▶ **About this task**
Could you return every record below exactly as it is written?

══ Materials provided ══

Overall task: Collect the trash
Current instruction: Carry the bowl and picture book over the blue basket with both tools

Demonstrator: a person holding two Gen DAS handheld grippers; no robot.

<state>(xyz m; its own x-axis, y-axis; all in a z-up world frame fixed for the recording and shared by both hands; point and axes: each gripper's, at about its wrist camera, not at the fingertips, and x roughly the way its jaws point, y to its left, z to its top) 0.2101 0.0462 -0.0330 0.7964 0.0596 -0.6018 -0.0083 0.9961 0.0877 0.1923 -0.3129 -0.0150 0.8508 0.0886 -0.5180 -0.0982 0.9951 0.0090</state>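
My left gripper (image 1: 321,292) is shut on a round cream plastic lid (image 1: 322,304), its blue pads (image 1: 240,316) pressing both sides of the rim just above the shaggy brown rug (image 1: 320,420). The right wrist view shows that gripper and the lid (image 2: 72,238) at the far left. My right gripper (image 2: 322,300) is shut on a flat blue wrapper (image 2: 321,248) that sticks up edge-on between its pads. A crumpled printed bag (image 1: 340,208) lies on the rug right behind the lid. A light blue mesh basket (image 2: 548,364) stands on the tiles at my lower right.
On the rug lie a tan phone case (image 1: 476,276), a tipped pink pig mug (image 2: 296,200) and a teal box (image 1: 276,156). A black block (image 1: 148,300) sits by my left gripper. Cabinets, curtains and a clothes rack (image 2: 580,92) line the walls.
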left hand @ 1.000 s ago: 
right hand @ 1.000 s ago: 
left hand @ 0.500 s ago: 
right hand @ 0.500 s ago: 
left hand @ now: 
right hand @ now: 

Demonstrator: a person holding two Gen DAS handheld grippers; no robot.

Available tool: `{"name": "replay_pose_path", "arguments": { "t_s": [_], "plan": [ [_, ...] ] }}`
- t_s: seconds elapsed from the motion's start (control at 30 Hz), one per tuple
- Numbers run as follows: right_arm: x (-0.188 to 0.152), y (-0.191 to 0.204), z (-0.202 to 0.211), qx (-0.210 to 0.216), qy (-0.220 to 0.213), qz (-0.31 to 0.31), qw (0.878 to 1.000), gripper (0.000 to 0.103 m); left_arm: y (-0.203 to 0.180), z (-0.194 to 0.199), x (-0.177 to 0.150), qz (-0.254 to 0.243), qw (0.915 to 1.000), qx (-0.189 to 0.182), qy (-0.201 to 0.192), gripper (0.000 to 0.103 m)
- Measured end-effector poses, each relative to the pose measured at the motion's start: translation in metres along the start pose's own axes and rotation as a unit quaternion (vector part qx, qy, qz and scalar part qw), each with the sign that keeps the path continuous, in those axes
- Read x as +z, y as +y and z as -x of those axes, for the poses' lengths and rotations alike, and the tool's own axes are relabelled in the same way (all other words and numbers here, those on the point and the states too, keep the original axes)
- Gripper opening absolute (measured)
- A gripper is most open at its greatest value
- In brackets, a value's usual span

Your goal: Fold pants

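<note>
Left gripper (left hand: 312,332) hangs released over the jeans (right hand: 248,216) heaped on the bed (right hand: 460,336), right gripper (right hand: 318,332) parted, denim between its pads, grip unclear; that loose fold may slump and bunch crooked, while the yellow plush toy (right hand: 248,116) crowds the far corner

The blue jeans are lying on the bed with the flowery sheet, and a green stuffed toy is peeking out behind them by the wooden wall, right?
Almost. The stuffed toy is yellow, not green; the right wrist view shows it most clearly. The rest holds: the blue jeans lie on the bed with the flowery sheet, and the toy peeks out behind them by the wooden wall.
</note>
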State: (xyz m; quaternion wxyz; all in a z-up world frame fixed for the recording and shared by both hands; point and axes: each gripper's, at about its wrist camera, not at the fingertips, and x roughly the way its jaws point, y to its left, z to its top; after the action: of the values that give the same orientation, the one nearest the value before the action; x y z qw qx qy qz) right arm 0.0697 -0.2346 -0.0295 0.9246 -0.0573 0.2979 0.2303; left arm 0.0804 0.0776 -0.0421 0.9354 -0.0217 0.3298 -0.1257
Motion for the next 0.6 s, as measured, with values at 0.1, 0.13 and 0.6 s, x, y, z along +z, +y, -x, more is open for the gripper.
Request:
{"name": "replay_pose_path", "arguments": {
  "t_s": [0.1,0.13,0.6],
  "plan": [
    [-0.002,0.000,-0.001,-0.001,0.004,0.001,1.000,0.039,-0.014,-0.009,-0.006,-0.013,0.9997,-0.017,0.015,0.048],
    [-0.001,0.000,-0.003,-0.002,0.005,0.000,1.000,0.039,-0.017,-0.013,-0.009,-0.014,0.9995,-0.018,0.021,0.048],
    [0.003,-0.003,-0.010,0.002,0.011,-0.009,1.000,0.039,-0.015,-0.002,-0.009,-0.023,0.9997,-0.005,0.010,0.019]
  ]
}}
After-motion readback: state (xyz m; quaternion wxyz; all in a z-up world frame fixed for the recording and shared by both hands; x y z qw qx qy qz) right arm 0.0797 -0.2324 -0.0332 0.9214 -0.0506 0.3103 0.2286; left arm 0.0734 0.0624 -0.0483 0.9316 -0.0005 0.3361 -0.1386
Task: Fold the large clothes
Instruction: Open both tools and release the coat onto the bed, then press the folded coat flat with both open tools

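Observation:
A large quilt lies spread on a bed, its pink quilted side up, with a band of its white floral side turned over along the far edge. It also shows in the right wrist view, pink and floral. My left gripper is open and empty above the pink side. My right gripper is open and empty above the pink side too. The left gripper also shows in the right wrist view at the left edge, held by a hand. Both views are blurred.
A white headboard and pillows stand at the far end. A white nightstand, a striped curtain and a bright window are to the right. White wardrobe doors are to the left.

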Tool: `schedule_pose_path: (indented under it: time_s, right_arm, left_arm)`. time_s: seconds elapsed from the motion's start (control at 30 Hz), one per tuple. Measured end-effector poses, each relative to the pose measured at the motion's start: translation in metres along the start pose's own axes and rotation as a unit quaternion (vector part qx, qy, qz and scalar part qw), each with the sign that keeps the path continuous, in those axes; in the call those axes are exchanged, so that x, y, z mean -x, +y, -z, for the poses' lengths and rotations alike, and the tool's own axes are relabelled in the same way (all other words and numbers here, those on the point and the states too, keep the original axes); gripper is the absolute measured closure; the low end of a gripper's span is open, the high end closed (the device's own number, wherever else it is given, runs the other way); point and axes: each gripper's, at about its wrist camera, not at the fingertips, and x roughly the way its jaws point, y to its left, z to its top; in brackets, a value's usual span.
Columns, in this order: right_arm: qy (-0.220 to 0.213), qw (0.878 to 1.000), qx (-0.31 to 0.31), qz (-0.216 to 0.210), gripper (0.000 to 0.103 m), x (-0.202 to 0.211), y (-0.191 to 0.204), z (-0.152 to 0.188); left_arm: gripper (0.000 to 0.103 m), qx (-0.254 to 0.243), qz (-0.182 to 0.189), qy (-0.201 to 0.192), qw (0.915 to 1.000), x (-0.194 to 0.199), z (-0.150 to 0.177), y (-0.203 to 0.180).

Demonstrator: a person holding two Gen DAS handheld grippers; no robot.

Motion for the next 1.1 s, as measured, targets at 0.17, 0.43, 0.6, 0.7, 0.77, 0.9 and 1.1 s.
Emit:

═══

▶ **Reply**
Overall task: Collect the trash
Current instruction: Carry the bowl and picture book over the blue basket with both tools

Demonstrator: a person holding two Gen DAS handheld grippers; no robot.

<state>(xyz m; its own x-axis, y-axis; all in a z-up world frame fixed for the recording and shared by both hands; point and axes: each gripper's, at about its wrist camera, not at the fingertips, and x roughly the way its jaws point, y to its left, z to its top) 0.2101 0.0462 -0.0330 0.7964 0.0596 -0.6018 -0.0083 0.9961 0.0877 0.1923 -0.3129 -0.0150 0.8508 0.0886 -0.5180 -0.0982 0.9951 0.0090</state>
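My left gripper (image 1: 321,292) is shut on a round cream plastic lid (image 1: 322,304), its blue pads (image 1: 240,316) pressing both sides of the rim just above the shaggy brown rug (image 1: 320,420). The right wrist view shows that gripper and the lid (image 2: 72,238) at the far left. My right gripper (image 2: 322,300) is shut on a flat blue wrapper (image 2: 321,248) that sticks up edge-on between its pads. A crumpled printed bag (image 1: 340,208) lies on the rug right behind the lid. A light blue mesh basket (image 2: 548,364) stands on the tiles at my lower right.
On the rug lie a tan phone case (image 1: 476,276), a tipped pink pig mug (image 2: 296,200) and a teal box (image 1: 276,156). A black block (image 1: 148,300) sits by my left gripper. Cabinets, curtains and a clothes rack (image 2: 580,92) line the walls.
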left hand @ 1.000 s ago: 
right hand @ 1.000 s ago: 
left hand @ 0.500 s ago: 
right hand @ 0.500 s ago: 
left hand @ now: 
right hand @ now: 

Demonstrator: a person holding two Gen DAS handheld grippers; no robot.

Available tool: `{"name": "replay_pose_path", "arguments": { "t_s": [_], "plan": [ [_, ...] ] }}`
- t_s: seconds elapsed from the motion's start (control at 30 Hz), one per tuple
- Numbers run as follows: right_arm: x (-0.188 to 0.152), y (-0.191 to 0.204), z (-0.202 to 0.211), qx (-0.210 to 0.216), qy (-0.220 to 0.213), qz (-0.31 to 0.31), qw (0.878 to 1.000), gripper (0.000 to 0.103 m); left_arm: y (-0.203 to 0.180), z (-0.194 to 0.199), x (-0.177 to 0.150), qz (-0.254 to 0.243), qw (0.915 to 1.000), qx (-0.189 to 0.182), qy (-0.201 to 0.192), gripper (0.000 to 0.103 m)
- Measured end-effector poses, each relative to the pose measured at the motion's start: translation in metres along the start pose's own axes and rotation as a unit quaternion (vector part qx, qy, qz and scalar part qw), each with the sign that keeps the path continuous, in those axes
- Read x as +z, y as +y and z as -x of those axes, for the poses' lengths and rotations alike, and the tool's own axes are relabelled in the same way (all other words and numbers here, those on the point and the states too, keep the original axes)
- Gripper opening absolute (measured)
- A gripper is most open at its greatest value
- In brackets, a value's usual span

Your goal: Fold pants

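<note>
Left gripper (left hand: 312,332) hangs released over the jeans (right hand: 248,216) heaped on the bed (right hand: 460,336), right gripper (right hand: 318,332) parted, denim between its pads, grip unclear; that loose fold may slump and bunch crooked, while the yellow plush toy (right hand: 248,116) crowds the far corner

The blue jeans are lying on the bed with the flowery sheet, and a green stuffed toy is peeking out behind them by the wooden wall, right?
Almost. The stuffed toy is yellow, not green; the right wrist view shows it most clearly. The rest holds: the blue jeans lie on the bed with the flowery sheet, and the toy peeks out behind them by the wooden wall.
</note>
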State: (xyz m; quaternion wxyz; all in a z-up world frame fixed for the recording and shared by both hands; point and axes: each gripper's, at about its wrist camera, not at the fingertips, and x roughly the way its jaws point, y to its left, z to its top; after the action: of the values that give the same orientation, the one nearest the value before the action; x y z qw qx qy qz) right arm 0.0697 -0.2346 -0.0295 0.9246 -0.0573 0.2979 0.2303; left arm 0.0804 0.0776 -0.0421 0.9354 -0.0217 0.3298 -0.1257
Motion for the next 0.6 s, as measured, with values at 0.1, 0.13 and 0.6 s, x, y, z along +z, +y, -x, more is open for the gripper.
Request:
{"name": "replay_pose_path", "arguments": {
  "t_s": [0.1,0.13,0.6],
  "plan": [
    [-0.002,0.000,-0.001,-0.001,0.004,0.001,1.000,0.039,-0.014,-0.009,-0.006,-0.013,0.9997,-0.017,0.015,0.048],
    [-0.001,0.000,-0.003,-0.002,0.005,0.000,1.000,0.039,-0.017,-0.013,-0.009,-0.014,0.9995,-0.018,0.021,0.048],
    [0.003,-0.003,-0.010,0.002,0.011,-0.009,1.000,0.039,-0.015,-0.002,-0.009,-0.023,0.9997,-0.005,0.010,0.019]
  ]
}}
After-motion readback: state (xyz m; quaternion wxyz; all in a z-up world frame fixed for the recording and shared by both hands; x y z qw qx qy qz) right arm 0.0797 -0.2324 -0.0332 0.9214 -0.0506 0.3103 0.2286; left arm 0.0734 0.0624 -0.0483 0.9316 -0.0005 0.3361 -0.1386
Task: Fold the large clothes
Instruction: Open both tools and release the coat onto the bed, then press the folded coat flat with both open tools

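Observation:
A large quilt lies spread on a bed, its pink quilted side up, with a band of its white floral side turned over along the far edge. It also shows in the right wrist view, pink and floral. My left gripper is open and empty above the pink side. My right gripper is open and empty above the pink side too. The left gripper also shows in the right wrist view at the left edge, held by a hand. Both views are blurred.
A white headboard and pillows stand at the far end. A white nightstand, a striped curtain and a bright window are to the right. White wardrobe doors are to the left.
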
Tool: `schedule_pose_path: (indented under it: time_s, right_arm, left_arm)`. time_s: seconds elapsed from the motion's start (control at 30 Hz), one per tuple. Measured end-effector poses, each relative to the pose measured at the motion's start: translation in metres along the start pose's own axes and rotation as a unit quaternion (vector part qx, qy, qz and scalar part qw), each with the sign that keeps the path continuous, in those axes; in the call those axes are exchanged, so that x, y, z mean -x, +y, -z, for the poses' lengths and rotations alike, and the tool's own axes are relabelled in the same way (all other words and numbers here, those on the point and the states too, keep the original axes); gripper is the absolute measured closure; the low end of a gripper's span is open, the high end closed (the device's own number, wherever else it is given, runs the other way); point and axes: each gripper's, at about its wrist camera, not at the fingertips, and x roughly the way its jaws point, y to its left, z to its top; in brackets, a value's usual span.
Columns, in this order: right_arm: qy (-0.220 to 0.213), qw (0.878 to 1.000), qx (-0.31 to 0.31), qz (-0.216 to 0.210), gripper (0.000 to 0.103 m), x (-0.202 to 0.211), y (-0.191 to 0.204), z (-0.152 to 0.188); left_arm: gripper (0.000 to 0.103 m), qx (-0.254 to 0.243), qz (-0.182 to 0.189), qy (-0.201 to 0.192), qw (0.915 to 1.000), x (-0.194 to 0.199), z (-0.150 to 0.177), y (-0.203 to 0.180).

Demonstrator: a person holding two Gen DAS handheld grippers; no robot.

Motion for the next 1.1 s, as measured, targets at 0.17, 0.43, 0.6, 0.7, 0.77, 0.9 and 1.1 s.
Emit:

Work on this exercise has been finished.